By N. Malliara
[email protected]
The first mass circulated payment orders, corresponding to demands worth four billion euros, will be sent next month to borrowers in Greece holding non-serviced bank loans, according to reports.
Thousands of borrowers in the country will be among the first wave of a legal "blitzkrieg" by Greece's systemic lenders to reduce an "Olympus-sized" mountain of NPLs and NPEs in the country, a situation that is increasingly asphyxiating the fragile and thrice recapitalized Greek banking sector. Reducing bad debt is also a standing memorandum demand and something repeatedly cited by institutional creditors.

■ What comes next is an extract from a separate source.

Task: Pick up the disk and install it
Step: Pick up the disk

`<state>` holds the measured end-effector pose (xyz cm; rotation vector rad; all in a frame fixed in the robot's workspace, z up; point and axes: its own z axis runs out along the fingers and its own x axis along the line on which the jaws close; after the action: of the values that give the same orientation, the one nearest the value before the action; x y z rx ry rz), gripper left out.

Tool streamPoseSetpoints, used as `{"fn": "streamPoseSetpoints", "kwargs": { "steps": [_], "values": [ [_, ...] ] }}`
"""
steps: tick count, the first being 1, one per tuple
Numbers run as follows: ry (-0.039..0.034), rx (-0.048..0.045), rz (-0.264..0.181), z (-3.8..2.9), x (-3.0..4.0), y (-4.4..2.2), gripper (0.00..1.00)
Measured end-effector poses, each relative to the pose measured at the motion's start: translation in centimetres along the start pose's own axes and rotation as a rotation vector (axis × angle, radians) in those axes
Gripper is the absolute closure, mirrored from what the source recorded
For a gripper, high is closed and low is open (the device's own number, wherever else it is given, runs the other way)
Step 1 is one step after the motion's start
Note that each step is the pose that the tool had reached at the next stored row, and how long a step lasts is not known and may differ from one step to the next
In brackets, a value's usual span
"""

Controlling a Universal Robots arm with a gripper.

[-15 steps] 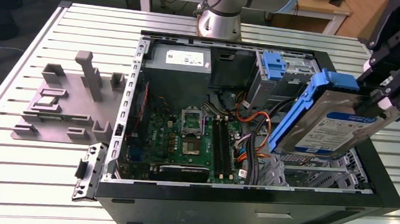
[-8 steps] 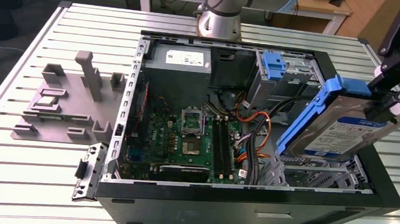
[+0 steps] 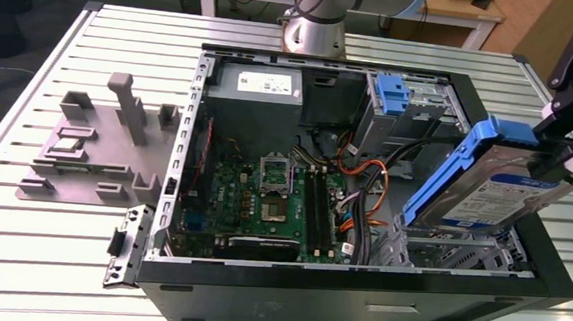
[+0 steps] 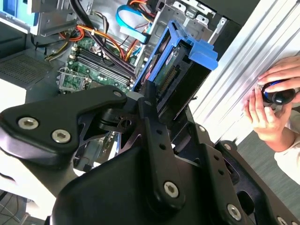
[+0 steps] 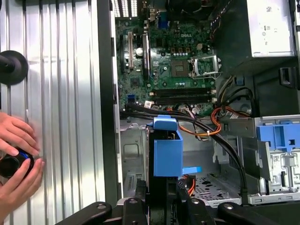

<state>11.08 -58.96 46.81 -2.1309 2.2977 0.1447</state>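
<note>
**Jaws clamped on disk over the open case**

Jaws closed on one end of the disk (image 3: 496, 186), a black finger on either side of it. The disk is off the bench and steeply tilted. Its label face shows in the exterior view, with the blue carrier frame running along its edge. It hangs over the corner of the computer case (image 3: 358, 290) at the exterior view's right, above the grey metal drive cage (image 3: 457, 256). Whether it touches the cage cannot be told.

In the first wrist view the disk (image 5: 167, 150) sits edge-on, over the bay beside the motherboard (image 5: 173, 70).

The case lies on its side, open. A blue bracket (image 3: 392, 96) stands at its far corner. A grey fixture block (image 3: 90, 150) rests on the ribbed bench (image 3: 28, 256), well apart at the exterior view's left. A person's hands (image 5: 18, 136) are on the bench just beside the case, cupped round a small dark object.
</note>
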Motion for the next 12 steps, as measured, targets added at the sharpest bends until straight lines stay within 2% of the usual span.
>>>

The first payment orders deal with terminated loan contracts dating from early 2017, and are accompanied by the threat of asset foreclosures.
For instance, the holders of outstanding mortgages - who lack court-ordered protection under a law for primary residences - will face the possibility of foreclosure of the property and its subsequent auctioning off; the holders of long-overdue consumer loans could face a probe on whether they have property assets than can be seized as collateral.
The worrying trend, for Greece's lenders, worsened after the summer, as new "bad debts" mushroomed on banks' ledgers. Following pressure by the ECB's Single Supervisory Mechanism (SSM), banks are now terminating contracts for non-serviced loans and seeking legal action after 210 days of payment delay, down from the previous 360 days.